Select & Convert the Cell to MarkDown -- Edit Tab -- Insert Image -- Run - To insert an image in Jupyter Notebook.

4. Seaborn
Seaborn is an open-source library based on matplotlib.
Seaborn provides a variety of visualization patterns by using fewer syntax.
Seaborn is preferred to draw interactive and informative graphics.

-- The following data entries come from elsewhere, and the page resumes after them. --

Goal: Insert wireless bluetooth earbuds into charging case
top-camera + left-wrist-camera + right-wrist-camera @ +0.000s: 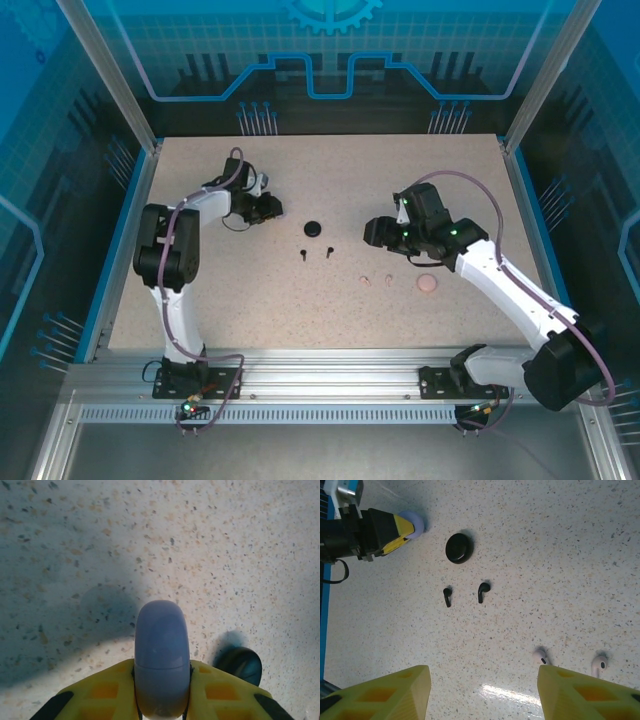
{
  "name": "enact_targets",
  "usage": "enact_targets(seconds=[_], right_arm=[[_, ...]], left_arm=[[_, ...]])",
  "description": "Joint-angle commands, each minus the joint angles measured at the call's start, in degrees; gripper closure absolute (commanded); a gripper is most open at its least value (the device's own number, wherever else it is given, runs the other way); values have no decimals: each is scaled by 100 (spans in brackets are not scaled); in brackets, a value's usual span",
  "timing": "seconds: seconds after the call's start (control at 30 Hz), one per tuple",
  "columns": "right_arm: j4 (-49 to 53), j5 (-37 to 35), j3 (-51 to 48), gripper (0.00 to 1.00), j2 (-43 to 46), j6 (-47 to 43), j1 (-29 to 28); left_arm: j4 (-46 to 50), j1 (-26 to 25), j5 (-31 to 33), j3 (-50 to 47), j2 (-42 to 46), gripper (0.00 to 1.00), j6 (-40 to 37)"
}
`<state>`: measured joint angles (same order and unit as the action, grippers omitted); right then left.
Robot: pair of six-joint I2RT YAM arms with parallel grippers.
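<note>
Operator: What is hidden or hard to read?

Spotter: Your left gripper (161, 680) clamps the lilac case (161, 640) between its yellow fingers (102, 692), which hide the case's near end from you. On the left wrist camera the black case (243, 662) sits just behind one finger, its lower edge cut off. From above, the pale pink earbuds (364, 281) are mere specks; you cannot tell stem from head there.

Operator: What does one camera give me that another doesn't?

Spotter: The top camera gives you the pink case (427, 284), just right of the pink pair. The right wrist camera gives you shapes. The black earbuds (447, 596) lie side by side near the black case, apart from it. The pink pair lies just beyond your right gripper (482, 680), whose fingers stand wide apart with nothing between them but bare table (485, 645).

Operator: And the count?

Spotter: You have three round cases: lilac, black, pink. Four earbuds, two black and two pale pink, all loose on the table.
</note>
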<state>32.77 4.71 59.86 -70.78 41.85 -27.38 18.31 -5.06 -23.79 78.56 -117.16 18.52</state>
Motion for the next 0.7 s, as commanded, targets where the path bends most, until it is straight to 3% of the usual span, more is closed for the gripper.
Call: enact_targets(seconds=[0.0,0.07,0.2,0.67], right_arm=[[60,-92,-63,40,169,60,-116],[104,-134,-57,38,201,67,-141],[253,-240,21,36,247,60,-154],[882,-672,284,25,414,-52,-155]], left_arm=[[823,127,-137,386,-282,86,-376],[963,161,-15,485,-371,73,-455],[1204,288,208,669,-437,60,-575],[1869,620,668,1261,253,26,-922]])
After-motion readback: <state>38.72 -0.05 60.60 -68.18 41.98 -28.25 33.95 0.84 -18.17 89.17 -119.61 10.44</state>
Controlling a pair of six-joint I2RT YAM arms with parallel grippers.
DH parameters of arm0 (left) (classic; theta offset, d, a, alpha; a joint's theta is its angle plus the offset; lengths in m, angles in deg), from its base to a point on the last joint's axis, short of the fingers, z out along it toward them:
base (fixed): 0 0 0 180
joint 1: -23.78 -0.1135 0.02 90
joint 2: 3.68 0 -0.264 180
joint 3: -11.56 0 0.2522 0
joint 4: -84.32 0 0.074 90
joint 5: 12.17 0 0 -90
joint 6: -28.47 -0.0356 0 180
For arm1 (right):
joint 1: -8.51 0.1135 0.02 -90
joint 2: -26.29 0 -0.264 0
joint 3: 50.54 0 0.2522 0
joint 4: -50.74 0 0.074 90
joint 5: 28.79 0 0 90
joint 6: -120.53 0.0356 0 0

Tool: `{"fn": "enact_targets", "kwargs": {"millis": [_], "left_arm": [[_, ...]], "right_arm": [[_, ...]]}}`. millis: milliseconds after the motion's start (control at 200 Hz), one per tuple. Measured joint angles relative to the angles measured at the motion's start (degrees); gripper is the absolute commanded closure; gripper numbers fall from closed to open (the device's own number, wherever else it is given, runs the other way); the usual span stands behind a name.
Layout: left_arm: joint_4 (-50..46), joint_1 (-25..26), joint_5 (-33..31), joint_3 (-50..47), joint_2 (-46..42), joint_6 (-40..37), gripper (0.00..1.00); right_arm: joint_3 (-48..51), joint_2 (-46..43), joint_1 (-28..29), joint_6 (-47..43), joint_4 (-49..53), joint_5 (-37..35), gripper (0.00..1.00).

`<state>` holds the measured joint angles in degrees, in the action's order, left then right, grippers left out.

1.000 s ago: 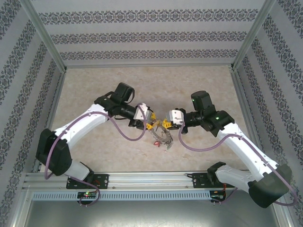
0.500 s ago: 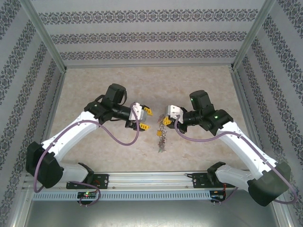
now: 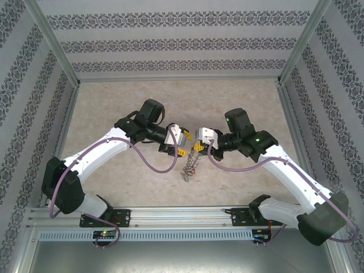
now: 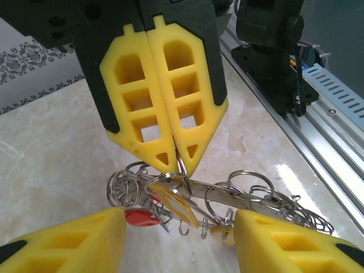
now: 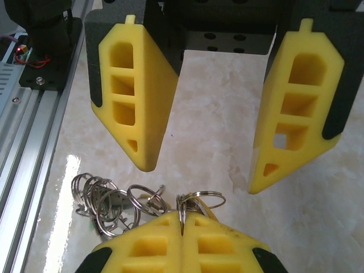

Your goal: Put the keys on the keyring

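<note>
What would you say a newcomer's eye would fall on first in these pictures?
Probably the two arms meeting nose to nose at mid-table. The right gripper is shut on a thin wire ring of the key bunch, which trails from it toward the near edge, a red tag among its rings. The left gripper faces it with its yellow fingers spread wide.

We see a beige marbled table [image 3: 108, 102], walls [image 3: 170, 40] with striped patterned paper around it, and a metal rail [image 3: 182, 215] at its near edge.
</note>
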<state>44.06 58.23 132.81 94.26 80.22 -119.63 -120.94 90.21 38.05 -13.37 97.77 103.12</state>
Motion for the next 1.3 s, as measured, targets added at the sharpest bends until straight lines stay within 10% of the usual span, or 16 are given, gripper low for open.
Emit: {"fn": "enact_targets", "kwargs": {"millis": [984, 1299], "left_arm": [[-5.7, 2.9, -4.5, 1.6, 1.2, -9.9, 0.91], [-3.7, 3.0, -6.3, 1.0, 0.7, -9.0, 0.88]], "right_arm": [[-0.3, 1.8, 0.6, -2.1, 1.2, 2.5, 1.00], [0.2, 2.1, -0.8, 3.4, -1.0, 3.3, 1.00]]}}
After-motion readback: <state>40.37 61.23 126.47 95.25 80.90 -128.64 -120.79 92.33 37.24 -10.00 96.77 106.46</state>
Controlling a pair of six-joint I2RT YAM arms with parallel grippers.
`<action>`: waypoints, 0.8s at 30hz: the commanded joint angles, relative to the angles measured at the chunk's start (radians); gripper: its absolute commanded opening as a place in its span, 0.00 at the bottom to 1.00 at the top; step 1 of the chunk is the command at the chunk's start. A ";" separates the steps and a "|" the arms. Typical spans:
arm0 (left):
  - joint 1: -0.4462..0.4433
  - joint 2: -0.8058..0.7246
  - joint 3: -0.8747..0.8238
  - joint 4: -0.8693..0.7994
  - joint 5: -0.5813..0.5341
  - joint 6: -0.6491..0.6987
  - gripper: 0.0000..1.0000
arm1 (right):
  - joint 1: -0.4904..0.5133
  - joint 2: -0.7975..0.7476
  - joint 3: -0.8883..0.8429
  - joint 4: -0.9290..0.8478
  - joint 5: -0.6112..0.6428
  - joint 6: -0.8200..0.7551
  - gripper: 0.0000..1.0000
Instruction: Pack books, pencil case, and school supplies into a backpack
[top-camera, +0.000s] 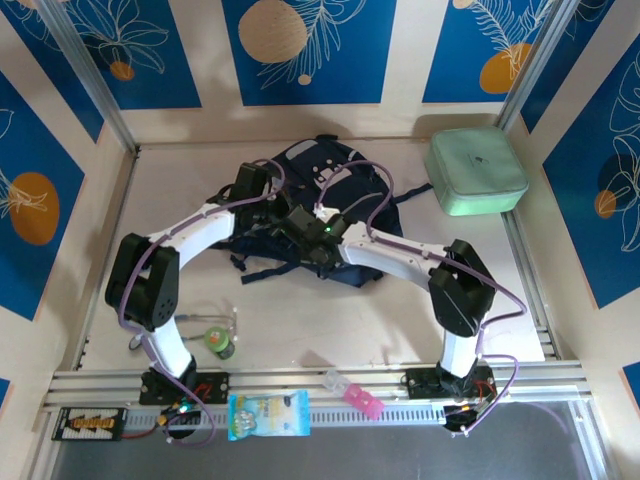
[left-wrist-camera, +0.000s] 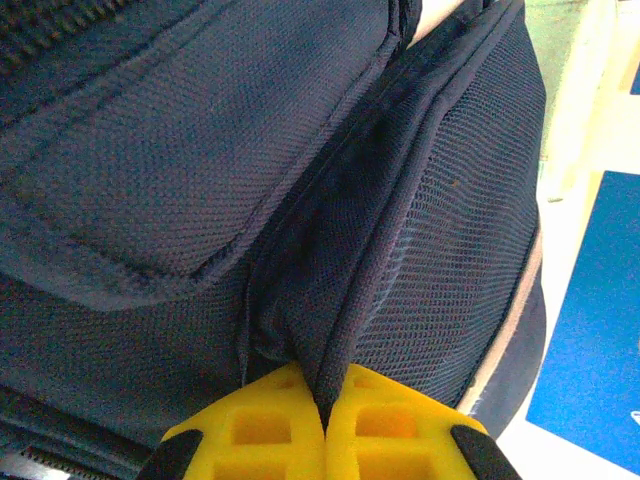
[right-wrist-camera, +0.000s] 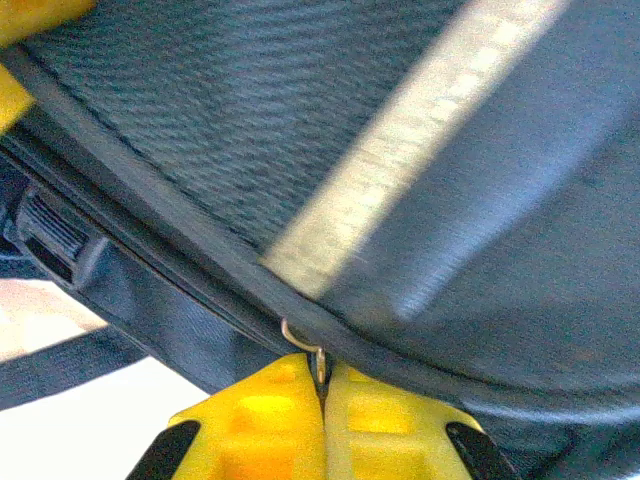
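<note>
The navy-blue backpack (top-camera: 340, 180) lies flat in the middle of the table. My left gripper (top-camera: 265, 200) is at its left side. In the left wrist view the yellow fingers (left-wrist-camera: 270, 425) of this gripper (left-wrist-camera: 325, 390) are shut on a fold of the backpack's dark mesh fabric (left-wrist-camera: 340, 330). My right gripper (top-camera: 292, 218) sits just beside it over the bag's near edge. It (right-wrist-camera: 322, 368) is shut on a small metal zipper pull (right-wrist-camera: 318, 358) along the backpack's zip line (right-wrist-camera: 200, 270). The books are out of view.
A mint-green rounded square case (top-camera: 477, 170) sits at the back right by the wall. Along the near edge lie a green tape roll (top-camera: 218, 343), a pale blue packet (top-camera: 268, 414) and a pink item (top-camera: 357, 394). Walls close in on three sides.
</note>
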 joint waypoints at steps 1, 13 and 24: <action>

Some Basic Seaborn Commands :
import seaborn as sns – To import the Seaborn library.
sns.regplot(x=df.Col_x , y=df.Col_y) – To draw Linear Regression graph.
sns.distplot(df.Col_y , color= ‘r’) – To draw a Distribution plot.
sns.relplot(x=‘Col_1’ , y=‘Col_2’ , data=df_name ) – To check the relationship between two columns.
sns.heatmap(df.corr( ) , vmin=-1, vmax=1, center=0) – Pearson Correlation Heatmap.
sns.catplot(x = ‘Col_1’ , y = 'Col_2’ , data = df_name) – To draw a plot with Categorical data.

5. SciPy
SciPy – Scientific Python
SciPy is an open-source library based on Numpy.
SciPy is used to perform Scientific & Mathematical operations.
SciPy is used in the fields of mathematics, science, and engineering.
There are many sub-packages also in SciPy like : Cluster, Integrate, Optimize etc.
import scipy - To import SciPy library.